• What you have to do
Among the lines below, restate word for word only those from the line with "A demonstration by" through the line with "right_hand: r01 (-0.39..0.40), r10", with both end lines kept.

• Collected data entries
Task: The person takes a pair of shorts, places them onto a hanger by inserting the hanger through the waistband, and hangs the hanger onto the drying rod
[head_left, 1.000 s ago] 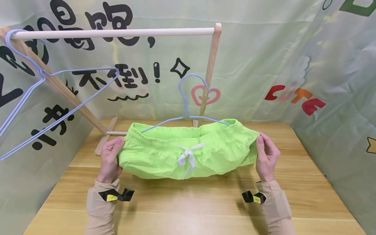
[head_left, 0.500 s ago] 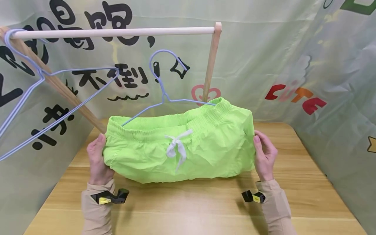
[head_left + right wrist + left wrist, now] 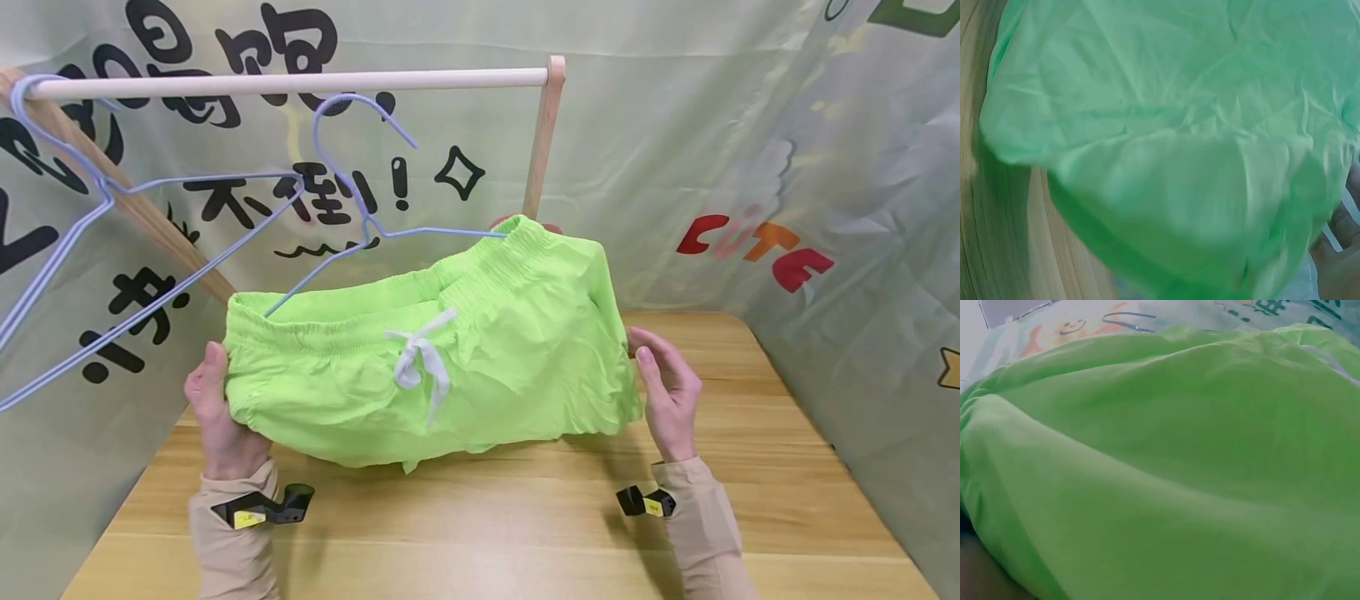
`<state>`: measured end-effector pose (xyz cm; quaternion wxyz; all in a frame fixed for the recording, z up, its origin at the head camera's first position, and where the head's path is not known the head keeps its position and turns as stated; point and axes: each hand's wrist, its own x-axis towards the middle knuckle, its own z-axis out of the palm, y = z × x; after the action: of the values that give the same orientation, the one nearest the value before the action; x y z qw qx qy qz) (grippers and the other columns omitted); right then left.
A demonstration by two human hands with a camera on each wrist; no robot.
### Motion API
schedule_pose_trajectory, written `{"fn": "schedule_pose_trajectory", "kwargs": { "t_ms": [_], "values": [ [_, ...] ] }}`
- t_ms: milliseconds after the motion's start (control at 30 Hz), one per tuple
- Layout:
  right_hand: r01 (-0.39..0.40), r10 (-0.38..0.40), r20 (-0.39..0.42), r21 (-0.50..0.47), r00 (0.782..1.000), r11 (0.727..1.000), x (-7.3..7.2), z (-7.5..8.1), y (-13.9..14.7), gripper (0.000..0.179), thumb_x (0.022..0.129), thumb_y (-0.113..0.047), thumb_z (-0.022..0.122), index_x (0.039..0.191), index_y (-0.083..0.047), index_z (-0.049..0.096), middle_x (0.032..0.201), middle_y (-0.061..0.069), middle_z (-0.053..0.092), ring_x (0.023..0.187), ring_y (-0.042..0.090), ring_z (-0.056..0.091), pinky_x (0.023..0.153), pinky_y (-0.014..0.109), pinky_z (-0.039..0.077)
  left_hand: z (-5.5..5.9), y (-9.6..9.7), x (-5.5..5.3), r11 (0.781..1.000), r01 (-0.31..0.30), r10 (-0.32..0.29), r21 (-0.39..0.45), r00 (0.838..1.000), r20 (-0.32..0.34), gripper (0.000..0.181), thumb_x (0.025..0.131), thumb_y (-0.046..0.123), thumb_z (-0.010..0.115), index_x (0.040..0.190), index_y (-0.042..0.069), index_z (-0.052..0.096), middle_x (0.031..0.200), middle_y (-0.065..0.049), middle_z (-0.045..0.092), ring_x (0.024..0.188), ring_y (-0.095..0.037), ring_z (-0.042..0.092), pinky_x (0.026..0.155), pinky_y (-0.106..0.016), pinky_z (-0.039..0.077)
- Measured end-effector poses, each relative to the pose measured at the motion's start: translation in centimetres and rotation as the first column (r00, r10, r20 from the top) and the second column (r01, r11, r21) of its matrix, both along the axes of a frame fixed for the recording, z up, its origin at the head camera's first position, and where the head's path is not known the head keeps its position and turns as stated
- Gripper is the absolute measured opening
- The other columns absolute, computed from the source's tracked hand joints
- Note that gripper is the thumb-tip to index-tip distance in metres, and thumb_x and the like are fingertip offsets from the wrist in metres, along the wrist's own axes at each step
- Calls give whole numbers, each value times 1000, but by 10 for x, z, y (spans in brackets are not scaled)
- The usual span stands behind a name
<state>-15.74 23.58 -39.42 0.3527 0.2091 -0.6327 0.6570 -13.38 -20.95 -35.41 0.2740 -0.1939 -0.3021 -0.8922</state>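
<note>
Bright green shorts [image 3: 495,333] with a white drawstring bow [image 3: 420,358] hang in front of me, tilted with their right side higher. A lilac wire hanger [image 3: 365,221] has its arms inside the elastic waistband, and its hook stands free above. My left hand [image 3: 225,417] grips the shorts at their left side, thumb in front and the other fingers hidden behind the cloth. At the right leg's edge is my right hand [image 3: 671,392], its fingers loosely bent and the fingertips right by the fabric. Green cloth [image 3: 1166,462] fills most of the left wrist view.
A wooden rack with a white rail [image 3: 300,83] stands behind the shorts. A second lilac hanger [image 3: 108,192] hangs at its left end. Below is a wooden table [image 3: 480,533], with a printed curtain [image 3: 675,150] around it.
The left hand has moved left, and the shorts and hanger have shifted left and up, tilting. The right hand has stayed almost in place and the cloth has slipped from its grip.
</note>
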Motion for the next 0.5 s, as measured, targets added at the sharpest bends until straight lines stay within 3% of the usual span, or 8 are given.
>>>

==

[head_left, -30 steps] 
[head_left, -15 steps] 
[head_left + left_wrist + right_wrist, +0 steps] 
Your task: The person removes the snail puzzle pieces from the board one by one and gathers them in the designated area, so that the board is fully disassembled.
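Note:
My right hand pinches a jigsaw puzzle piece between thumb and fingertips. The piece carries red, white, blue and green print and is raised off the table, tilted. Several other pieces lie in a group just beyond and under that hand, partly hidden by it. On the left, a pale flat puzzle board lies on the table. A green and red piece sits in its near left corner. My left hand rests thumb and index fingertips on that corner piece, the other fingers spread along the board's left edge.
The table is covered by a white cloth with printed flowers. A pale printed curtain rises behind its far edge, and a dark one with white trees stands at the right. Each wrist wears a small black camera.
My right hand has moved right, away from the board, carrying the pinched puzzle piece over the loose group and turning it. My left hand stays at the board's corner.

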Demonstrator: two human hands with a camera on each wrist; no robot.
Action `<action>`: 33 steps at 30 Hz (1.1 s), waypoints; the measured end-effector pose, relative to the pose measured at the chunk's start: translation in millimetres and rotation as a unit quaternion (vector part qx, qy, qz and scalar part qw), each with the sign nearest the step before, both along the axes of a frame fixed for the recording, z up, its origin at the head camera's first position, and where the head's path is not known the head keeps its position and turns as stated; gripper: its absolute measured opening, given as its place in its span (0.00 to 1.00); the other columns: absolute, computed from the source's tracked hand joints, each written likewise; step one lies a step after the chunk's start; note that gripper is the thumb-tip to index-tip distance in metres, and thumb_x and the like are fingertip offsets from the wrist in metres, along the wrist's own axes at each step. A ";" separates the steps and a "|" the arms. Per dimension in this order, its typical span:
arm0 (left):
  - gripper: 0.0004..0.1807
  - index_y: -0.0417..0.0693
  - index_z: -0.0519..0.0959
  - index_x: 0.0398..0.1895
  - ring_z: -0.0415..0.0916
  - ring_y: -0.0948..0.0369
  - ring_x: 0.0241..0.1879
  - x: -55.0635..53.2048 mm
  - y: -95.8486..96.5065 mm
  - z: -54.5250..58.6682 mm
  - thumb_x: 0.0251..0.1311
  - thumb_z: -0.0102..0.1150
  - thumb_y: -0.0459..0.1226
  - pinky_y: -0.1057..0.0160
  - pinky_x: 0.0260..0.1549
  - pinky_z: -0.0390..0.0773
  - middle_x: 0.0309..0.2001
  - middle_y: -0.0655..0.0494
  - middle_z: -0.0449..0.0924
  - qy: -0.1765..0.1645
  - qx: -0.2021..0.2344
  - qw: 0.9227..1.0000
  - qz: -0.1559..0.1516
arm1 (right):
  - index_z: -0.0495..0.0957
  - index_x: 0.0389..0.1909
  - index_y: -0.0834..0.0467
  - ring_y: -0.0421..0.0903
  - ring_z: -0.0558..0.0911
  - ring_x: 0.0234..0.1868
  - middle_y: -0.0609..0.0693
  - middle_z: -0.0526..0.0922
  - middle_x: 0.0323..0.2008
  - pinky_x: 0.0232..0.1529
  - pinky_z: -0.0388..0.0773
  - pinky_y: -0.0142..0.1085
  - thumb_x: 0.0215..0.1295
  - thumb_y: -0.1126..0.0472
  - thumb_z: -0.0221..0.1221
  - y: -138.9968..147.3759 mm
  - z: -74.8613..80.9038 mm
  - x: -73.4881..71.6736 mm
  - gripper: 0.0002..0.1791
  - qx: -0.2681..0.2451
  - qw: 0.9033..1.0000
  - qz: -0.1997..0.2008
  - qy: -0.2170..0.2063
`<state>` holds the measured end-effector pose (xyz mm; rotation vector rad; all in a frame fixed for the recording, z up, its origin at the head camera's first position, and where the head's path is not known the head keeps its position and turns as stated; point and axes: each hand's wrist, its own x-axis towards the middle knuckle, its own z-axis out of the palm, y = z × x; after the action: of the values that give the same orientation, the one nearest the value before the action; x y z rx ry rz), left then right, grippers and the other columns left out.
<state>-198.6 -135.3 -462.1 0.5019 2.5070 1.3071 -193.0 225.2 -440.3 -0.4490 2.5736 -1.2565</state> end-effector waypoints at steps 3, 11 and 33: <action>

• Written answer
A demonstration by two human hands with a camera on each wrist; no robot.
### Motion API
schedule_pose_trajectory, written `{"fn": "schedule_pose_trajectory", "kwargs": { "t_ms": [_], "values": [ [_, ...] ] }}`
- t_ms: milliseconds after the motion's start (control at 30 Hz), one per tuple
- Layout:
  right_hand: r01 (-0.39..0.40), r10 (-0.38..0.40), r20 (-0.39..0.42), r21 (-0.50..0.47), r00 (0.782..1.000), r11 (0.727..1.000), x (-7.3..7.2), z (-7.5..8.1), y (-13.9..14.7), gripper (0.000..0.179), thumb_x (0.022..0.129), thumb_y (-0.113..0.047), thumb_z (-0.022..0.122), index_x (0.039..0.191), index_y (-0.083..0.047), index_z (-0.049..0.096), middle_x (0.032..0.201), middle_y (-0.061..0.069), middle_z (-0.053..0.092), ring_x (0.023..0.187), ring_y (-0.042..0.090), ring_z (-0.056..0.091), pinky_x (0.023..0.153), pinky_y (-0.014..0.109), pinky_z (-0.039..0.077)

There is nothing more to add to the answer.